With The Bloomsberries and Other Curiosities Laurie Byro combines intellectual firepower, wit, and mischievous wisdom to earn her place in poetry's memory. Here, a new calculus for the Bloomsbury set is refreshed by energy, imagination, along with natural strengths of craft and metrics. I love these characters recreated; I love reading their stories as they chase each line to new poetic mythologies. In 'Other Curiosities' Byro unleashes her true anarchism, turning fairytale to reality. This book is a starship with history and fantasy blasted to brilliance. It's the promise made, that poetry will always be on our side- soul, heart, intelligence- blown out of dark, landing right in our laps, just when we need it the most. Grace Cavalieri, Producer "The Poet and the Poem from the Library of Congress."
Laurie Byro's lyrical collection offers a tour of art's afterlife, with a particular focus on haunted modernism. In The Bloomsberries and Other Curiosities, Virginia Woolf sings to the stones that will fill her pockets, Hart Crane makes an "epistle" of himself, and forests remember fictional heroes out of D.H. Lawrence. When she isn't looking upward at literature's "dandelion stars"-that is, in more personal poems also included here-Byro casts vivid spells against loss, reminding us that poetry is an art of memory, and of transformation.

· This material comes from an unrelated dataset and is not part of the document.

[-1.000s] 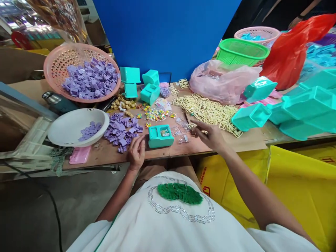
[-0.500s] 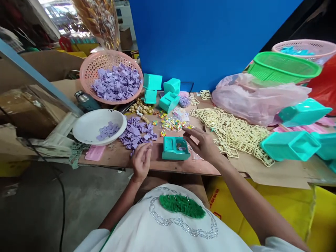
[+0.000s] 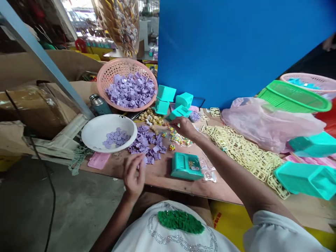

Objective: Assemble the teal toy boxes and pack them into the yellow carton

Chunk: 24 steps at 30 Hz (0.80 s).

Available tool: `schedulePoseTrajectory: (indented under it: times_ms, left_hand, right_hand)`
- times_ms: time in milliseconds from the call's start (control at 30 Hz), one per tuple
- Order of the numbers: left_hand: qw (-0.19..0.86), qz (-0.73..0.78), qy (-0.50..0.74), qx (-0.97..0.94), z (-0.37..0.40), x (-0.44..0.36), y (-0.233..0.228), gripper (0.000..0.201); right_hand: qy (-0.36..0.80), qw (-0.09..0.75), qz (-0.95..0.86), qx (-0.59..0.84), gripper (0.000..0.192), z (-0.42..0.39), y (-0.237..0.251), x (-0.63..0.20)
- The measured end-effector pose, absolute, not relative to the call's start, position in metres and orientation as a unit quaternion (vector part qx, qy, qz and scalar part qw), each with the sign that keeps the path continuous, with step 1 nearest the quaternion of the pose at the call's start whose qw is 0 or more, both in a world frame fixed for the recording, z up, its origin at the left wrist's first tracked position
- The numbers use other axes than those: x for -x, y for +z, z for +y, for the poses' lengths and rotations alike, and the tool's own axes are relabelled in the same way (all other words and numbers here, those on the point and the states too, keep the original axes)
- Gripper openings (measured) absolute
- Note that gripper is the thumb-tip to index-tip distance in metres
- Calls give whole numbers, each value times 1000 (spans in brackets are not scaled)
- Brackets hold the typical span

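Observation:
My left hand [image 3: 134,175] hovers at the table's front edge, its fingers curled in. A bit of purple shows between the fingers, but I cannot tell whether it is held or lies behind. My right hand [image 3: 185,127] reaches over the small colourful pieces [image 3: 181,140], fingertips bent down near a few orange bits [image 3: 166,124]; what they pinch, if anything, is hidden. Between my arms stands a teal plastic box-like part [image 3: 187,166] with a recess and a small picture on top. Loose purple plastic pieces [image 3: 148,141] lie beside my left hand.
A white bowl [image 3: 90,129] and pink basket [image 3: 102,77] hold purple pieces. Tan pieces [image 3: 151,116] and teal parts [image 3: 166,93] lie behind. Cream frames [image 3: 241,150], a pink plastic bag [image 3: 270,119], a green basket [image 3: 294,96] and more teal parts [image 3: 307,178] fill the right.
My right hand has moved from beside the teal part to the small pieces farther back. My left hand stays near the front edge, fingers more curled. The head view has shifted.

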<state>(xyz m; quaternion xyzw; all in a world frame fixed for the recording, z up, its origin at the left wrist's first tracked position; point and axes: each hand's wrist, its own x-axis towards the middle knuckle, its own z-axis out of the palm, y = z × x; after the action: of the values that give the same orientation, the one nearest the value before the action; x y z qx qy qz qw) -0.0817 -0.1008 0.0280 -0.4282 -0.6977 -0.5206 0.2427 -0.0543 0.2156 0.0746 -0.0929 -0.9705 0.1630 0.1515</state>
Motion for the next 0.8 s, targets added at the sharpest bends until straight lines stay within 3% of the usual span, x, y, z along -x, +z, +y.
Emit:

-Lesley Wheeler, author of Radioland
With literary insouciance and metrical verve, Laurie Byro makes her debut with The Bloomsberries and Other Curiosities. Arranged like a diptych, the first half of the book opens with the Bloomsbury cast. Virginia and Leonard Woolf, Vanessa Bell, Duncan Grant, Dora Carrington, plus D.H. Lawrence and T.S. Eliot, make guest appearances in Byro's witty, sensuous, thoughtful, flippant, but dead serious poems. In the "other curiosities" half of her lyrical, piquant book, Byro explores art and artists in elegant stanzas written from, of, and to contemporary poets and poems. With the wry, dry love notes of The Bloomsberries and Other Curiosities. this poet practices a sublime ekphrasis.
Molly Peacock
About the Author: Laurie Byro has been facilitating "Circle of Voices" poetry discussion in New Jersey libraries for over 16 years. She is published widely in University presses in the United States and is included in an anthology St. Peter's B List (Ave Maria Press, 2014). Laurie garnered more IBPC awards (InterBoard Poetry Community) than any other poet, stopping at 50. She had two books of poetry published in 2015: Luna (Aldrich Press) and Gertrude Stein's Salon and Other Legends (Blue Horse Press). A chapbook was published in 2016 Wonder (Little Lantern Press) out of Wales. She received a 2016 New Jersey Poet's Prize for the first poem in the Stein collection and a 2017 New Jersey Poet's Prize for a poem in the Bloomsberries collection. Laurie is currently Poet in Residence at the West Milford Township Library, where "Circle of Voices" continues to meet.